- Born: Tunisia
- Culinary career
- Cooking style: Pastry chef
- Current restaurant(s) Daniel; ;
- Previous restaurant(s) Bar Boulud; Boulud Sud; ;
- Award(s) won 2017 James Beard Foundation Award Outstanding Pastry Chef; ;

= Ghaya Oliveira =

Tunisian-born chef

Ghaya Oliveira is a Tunisian-born chef who works at the New York City-based restaurant Daniel as pastry chef. She was named the Outstanding Pastry Chef at the James Beard Foundation Awards in 2017.

==Career==
Ghaya Oliveira was born in Tunisia. Some of her earliest memories of cooking come from her grandmother, in particular the custard she made, which was also used to make ourta at Ramadan. Oliveira attended a local university, where she graduated with a degree in economics and began working for an investment bank in Tunis. When Oliveira's sister fell ill, she moved to New York City to be with her.
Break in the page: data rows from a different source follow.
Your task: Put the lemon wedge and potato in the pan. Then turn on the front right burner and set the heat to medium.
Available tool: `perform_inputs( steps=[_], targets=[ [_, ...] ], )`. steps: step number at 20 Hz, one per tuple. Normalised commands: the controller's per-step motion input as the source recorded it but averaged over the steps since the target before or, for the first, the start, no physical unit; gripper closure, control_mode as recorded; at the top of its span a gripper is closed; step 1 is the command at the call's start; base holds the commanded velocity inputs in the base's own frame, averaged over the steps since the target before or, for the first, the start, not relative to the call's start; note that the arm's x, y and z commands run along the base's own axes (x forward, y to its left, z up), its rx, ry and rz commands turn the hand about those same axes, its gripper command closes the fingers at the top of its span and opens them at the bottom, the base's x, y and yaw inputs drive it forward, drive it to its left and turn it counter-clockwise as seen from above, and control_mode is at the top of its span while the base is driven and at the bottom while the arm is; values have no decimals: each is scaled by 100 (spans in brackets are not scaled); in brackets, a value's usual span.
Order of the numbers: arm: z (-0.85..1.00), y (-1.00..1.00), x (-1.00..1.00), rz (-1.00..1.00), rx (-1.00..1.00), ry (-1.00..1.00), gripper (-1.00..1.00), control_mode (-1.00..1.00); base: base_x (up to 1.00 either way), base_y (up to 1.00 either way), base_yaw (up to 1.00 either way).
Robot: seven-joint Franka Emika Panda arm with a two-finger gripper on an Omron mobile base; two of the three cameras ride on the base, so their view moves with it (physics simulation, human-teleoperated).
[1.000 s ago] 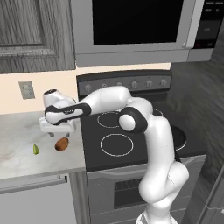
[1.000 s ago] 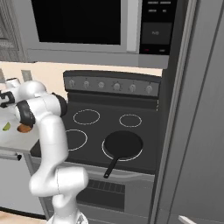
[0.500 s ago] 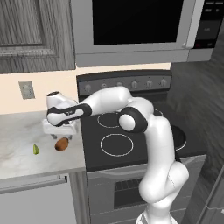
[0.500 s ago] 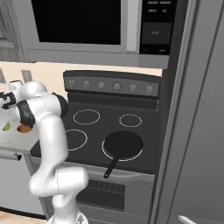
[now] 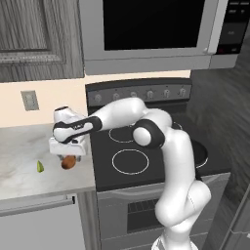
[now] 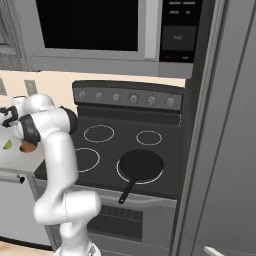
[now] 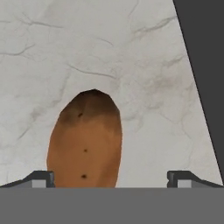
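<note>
The pan (image 6: 140, 165) is seen at the lower centre of the right base view, on the front right burner (image 6: 119, 173), while the potato (image 7: 85, 142) lies at the lower left of the hand view on the marble counter (image 7: 131, 57). The gripper (image 7: 109, 178) is to be lowered squarely over the potato, which should be centred between the finger tips before closing. The jaws are fully spread with nothing held, and the lemon wedge (image 5: 40, 167) rests near the potato, left of centre in the left base view.

A stainless microwave (image 5: 146, 34) is hanging over the black stove (image 6: 135, 150), a grey wood cabinet (image 5: 34, 39) and wall outlet (image 5: 30, 100) sitting above the marble counter (image 5: 24, 166).
</note>
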Motion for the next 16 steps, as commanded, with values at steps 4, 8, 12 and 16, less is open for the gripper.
perform_inputs(
  steps=[4,8,12,16],
  targets=[
    [-48,0,0,0,-5,10,-100,-100,0,0,0],
    [-49,0,1,0,-3,3,-100,-100,0,0,0],
    [-15,0,0,0,1,0,-100,-100,0,0,0],
    [-10,0,0,0,0,0,-100,-100,0,0,0]
  ],
)
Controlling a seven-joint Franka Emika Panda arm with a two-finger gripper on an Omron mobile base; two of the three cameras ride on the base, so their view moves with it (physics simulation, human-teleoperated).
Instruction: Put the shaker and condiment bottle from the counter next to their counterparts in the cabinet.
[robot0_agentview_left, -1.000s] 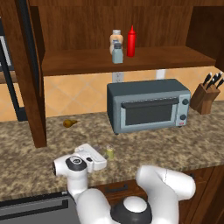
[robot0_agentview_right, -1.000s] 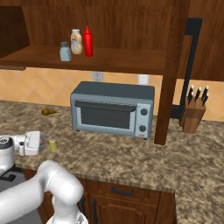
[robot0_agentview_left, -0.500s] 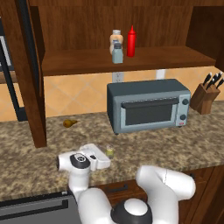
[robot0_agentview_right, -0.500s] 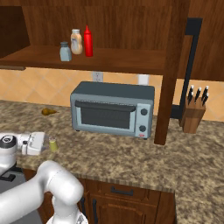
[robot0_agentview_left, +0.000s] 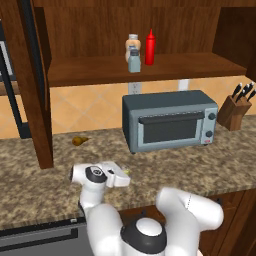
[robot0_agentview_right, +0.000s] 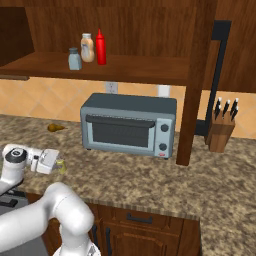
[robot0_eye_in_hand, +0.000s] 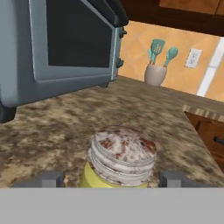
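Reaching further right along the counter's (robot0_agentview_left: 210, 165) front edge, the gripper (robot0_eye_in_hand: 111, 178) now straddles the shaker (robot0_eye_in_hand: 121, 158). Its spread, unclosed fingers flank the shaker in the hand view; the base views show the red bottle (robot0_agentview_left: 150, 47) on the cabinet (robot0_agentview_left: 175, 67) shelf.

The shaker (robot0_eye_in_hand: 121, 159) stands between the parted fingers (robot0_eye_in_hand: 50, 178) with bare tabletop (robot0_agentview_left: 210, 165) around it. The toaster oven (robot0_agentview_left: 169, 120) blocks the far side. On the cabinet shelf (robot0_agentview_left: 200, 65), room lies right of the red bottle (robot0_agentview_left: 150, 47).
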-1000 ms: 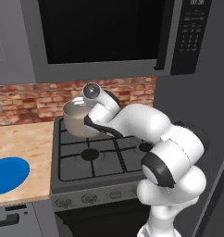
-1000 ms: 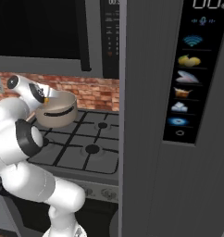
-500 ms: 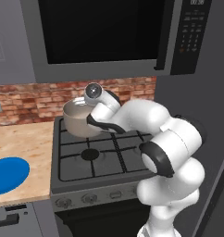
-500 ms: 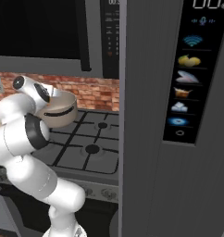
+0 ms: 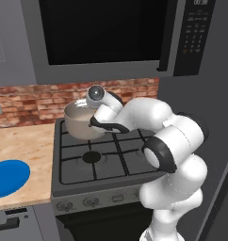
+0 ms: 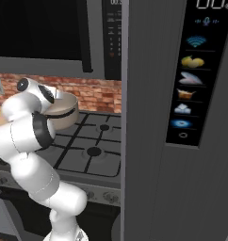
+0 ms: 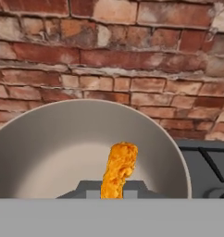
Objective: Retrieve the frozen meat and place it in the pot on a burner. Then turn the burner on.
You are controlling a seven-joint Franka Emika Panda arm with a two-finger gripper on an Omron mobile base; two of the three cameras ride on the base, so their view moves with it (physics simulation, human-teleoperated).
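Observation:
The beige-grey pot (image 5: pixel 79 126) stands on the stove's back left burner, by the brick wall; it also shows in the right base view (image 6: pixel 65 114). My gripper (image 5: pixel 91 123) hovers at the pot's right rim, pointing into it. In the hand view the orange-yellow frozen meat (image 7: pixel 118 167) stands upright above the pot's pale inside (image 7: pixel 53 152), rising from between the fingers of my gripper (image 7: pixel 113 194), which is shut on it. The fingertips themselves are hidden at the bottom edge.
The black gas stove (image 5: pixel 111 160) has three free burners and a row of knobs (image 5: pixel 91 202) along its front. A blue plate (image 5: pixel 7 176) lies on the wooden counter to the left. A microwave (image 5: pixel 101 33) hangs low overhead. A tall grey fridge panel (image 6: pixel 182 117) stands at the right.
The hand has stayed at the pot's rim, edging slightly right. The arm's elbow has swung in closer to the stove. The pot has not moved.

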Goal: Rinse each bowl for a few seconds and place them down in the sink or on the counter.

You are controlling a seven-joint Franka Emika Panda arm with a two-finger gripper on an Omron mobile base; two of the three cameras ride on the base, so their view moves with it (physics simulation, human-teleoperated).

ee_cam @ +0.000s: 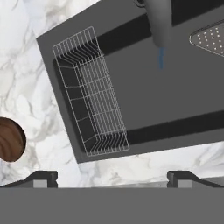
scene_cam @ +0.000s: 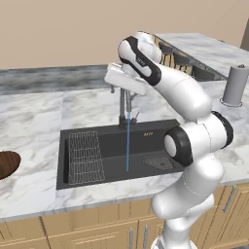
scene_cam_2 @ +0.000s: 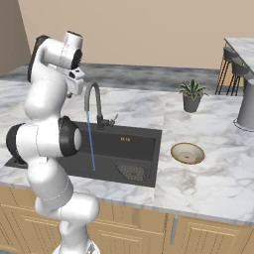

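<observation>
Broadly, the white marble worktop (scene_cam: 34, 116) spans the middle of the left base view and runs across the right base view, with light wooden cabinets (scene_cam_2: 208, 235) along the bottom edge. Set into it, the black sink (scene_cam: 109, 141) occupies the centre of the left base view and the centre-left of the right base view; in the hand view it fills the upper right of the frame at a tilt. The white arm (scene_cam: 194, 146) rises at the lower right of the left base view and the lower left of the right base view, its hand held high above the sink near the tap. A wire rack (scene_cam: 85, 156) lies in the left part of the basin, and a mesh strainer (scene_cam: 159, 163) sits on the basin floor at the right. The grey arched tap (scene_cam_2: 94, 101) stands at the rear rim, and a thin blue stream of water (scene_cam_2: 91, 141) falls from its spout to the basin floor. The dark brown bowl (scene_cam: 7, 163) rests on the worktop at the left edge of the left base view, well apart from the sink. The tan bowl (scene_cam_2: 187, 153) rests on the worktop just right of the sink in the right base view. The pincer (ee_cam: 113, 177) is spread, its two dark fingertips (ee_cam: 43, 177) set wide apart at the bottom of the hand view, pinching nothing. A potted plant (scene_cam_2: 191, 95) stands behind the tan bowl.
</observation>
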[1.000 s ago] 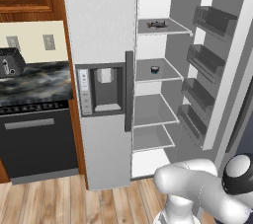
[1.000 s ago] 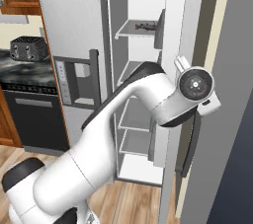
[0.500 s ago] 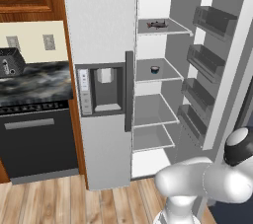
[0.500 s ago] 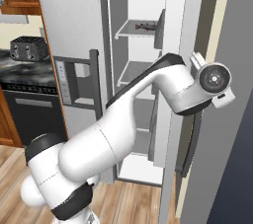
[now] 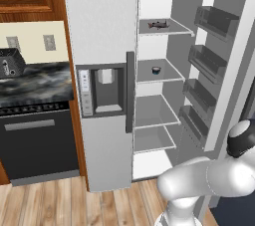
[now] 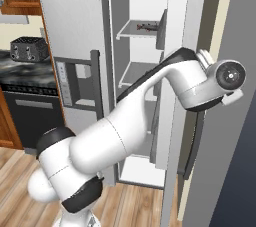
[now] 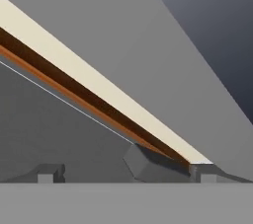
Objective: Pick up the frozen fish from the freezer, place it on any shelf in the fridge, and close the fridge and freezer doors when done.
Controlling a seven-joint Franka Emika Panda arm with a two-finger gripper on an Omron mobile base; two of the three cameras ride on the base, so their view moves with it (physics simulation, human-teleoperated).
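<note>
The freezer door, with its dispenser, is shut. The fridge door stands wide open, bins on its inner face. A small dark reddish thing lies on the top fridge shelf; it is too small to tell whether it is the frozen fish. My arm reaches right around the open door, the wrist at the door's outer side. In the hand view my gripper is open with nothing between the fingertips, facing a flat grey panel and a cream and brown edge.
A small dark can stands on the second fridge shelf. Left of the fridge are a black oven, a dark marble counter with a toaster, and wood cabinets. A grey wall stands close on the right.
The arm has swung further right, and the wrist has moved right along the outer side of the open fridge door. The gripper has stayed open. The doors have not moved.
</note>
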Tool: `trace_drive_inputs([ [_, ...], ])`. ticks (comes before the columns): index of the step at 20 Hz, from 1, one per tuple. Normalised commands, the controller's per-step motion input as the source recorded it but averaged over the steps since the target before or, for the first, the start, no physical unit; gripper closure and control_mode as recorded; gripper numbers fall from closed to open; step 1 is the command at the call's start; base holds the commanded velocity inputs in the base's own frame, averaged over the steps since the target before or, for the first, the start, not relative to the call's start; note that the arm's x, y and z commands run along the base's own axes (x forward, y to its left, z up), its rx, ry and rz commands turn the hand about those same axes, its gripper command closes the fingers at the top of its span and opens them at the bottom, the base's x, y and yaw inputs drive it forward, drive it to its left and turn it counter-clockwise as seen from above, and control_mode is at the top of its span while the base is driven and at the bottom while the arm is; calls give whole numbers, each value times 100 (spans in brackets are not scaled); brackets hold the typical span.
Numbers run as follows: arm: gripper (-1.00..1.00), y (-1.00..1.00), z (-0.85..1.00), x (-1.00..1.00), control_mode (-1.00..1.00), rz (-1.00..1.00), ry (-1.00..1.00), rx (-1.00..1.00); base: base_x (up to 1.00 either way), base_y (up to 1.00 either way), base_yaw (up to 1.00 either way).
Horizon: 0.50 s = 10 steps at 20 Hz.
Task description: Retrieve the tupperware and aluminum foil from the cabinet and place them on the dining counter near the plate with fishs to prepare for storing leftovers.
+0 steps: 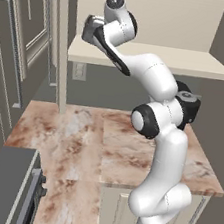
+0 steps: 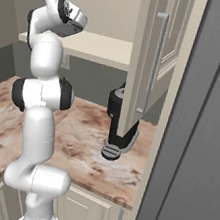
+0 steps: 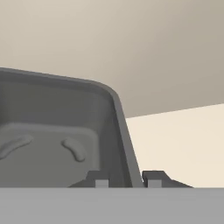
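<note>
The tupperware [image 3: 57, 135] is a dark grey tub that sits on the cream shelf [image 3: 183, 140] of the cabinet [image 1: 191, 62]. In the hand view its right wall stands between my two fingertips. My gripper [image 3: 127, 180] is shut on that wall, with one finger [image 3: 101, 181] inside the tub and the other outside. In the base views the hand [image 1: 91, 30] reaches onto the left end of the shelf [image 2: 102, 47]. The aluminum foil, the plate with fishs and the dining counter are out of view.
An open cabinet door [image 2: 150, 63] hangs to the right of the arm. A black appliance [image 2: 121, 129] stands on the marbled countertop [image 1: 128, 151] below. A dark stove [image 1: 3, 179] sits at the lower left, and tall grey panels [image 2: 206, 123] close off the right.
</note>
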Motion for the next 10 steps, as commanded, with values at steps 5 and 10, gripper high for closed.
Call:
trace_drive_inputs([
  [5,100,37,-21,-16,-100,0,0,-4,0,0,0],
  [10,100,61,-6,-75,-100,6,-13,-18,0,0,0],
])
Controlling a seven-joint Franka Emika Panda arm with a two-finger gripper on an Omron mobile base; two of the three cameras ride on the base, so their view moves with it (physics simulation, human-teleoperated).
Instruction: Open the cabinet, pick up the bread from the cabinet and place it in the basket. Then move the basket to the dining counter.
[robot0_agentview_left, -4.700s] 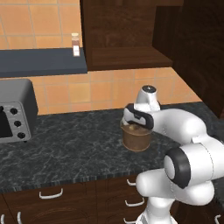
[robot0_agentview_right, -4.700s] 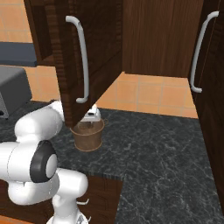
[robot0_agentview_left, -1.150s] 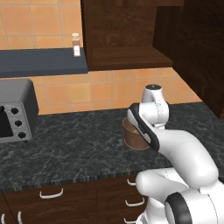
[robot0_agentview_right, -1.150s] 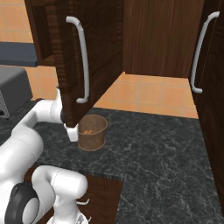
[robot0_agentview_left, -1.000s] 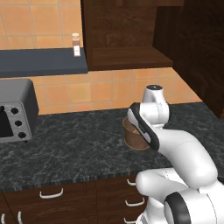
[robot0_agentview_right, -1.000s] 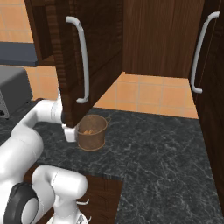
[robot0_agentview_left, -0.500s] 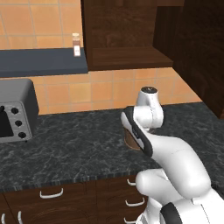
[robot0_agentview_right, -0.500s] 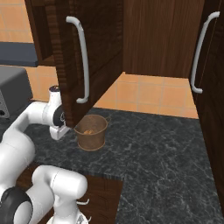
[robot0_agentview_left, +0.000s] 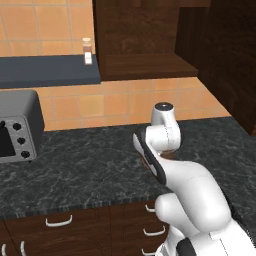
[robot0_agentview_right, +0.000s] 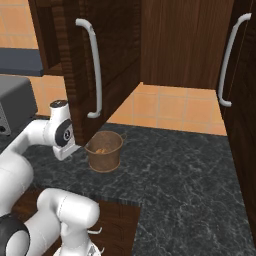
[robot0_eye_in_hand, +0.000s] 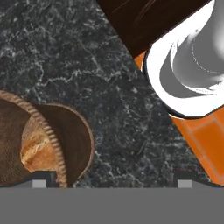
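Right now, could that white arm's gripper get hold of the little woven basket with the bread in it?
Probably yes. The gripper hangs just beside the basket on the black counter, and nothing stands between them. The bread lies inside.

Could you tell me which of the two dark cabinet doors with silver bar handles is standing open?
The left cabinet door, swung out above the basket; the right one is farther right, away from it.
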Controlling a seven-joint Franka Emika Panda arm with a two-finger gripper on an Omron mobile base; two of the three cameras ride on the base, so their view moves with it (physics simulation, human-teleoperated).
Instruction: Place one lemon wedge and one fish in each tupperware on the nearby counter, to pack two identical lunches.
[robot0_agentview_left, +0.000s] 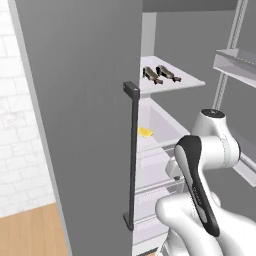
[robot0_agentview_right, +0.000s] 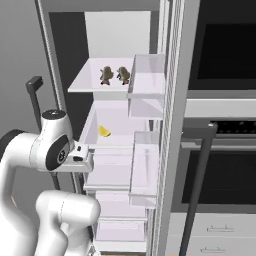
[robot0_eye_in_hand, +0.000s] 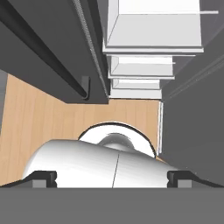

With her Tunisian qualifications unrecognised in the United States, she first turned to ballet and then began taking on a variety of jobs until she ended up as a dishwasher for a restaurant. Oliverira's sister died a year after she arrived, and she took on the role of looking after her child.

Oliveira gained a job working at the restaurant Domingo, owned by Plácido Domingo. While there she became a pastry commis chef. When it was announced that the restaurant was to close, she was passed the details of a manager at Cafe Boulud. She joined as a junior member of the pastry staff in 2001. Oliveira was mentored by the head chef there, and in 2007 left to become the executive pastry chef at Bar Boulud within the same group. When Boulud Sud opened in 2012, she took on responsibility for that restaurant as well.

Daniel Boulud announced in 2013 that Oliveira was to become the new pastry chef at his restaurant Daniel. He said upon the announcement, "She is a rare culinary talent, constantly growing and innovating, and precisely the type of chef I look to helm my flagship restaurant."

==Awards and honors==
Oliveira was nominated for the James Beard Foundation Award for Outstanding Pastry Chef in 2012, 2015 and 2016. She won at the 2017 Awards.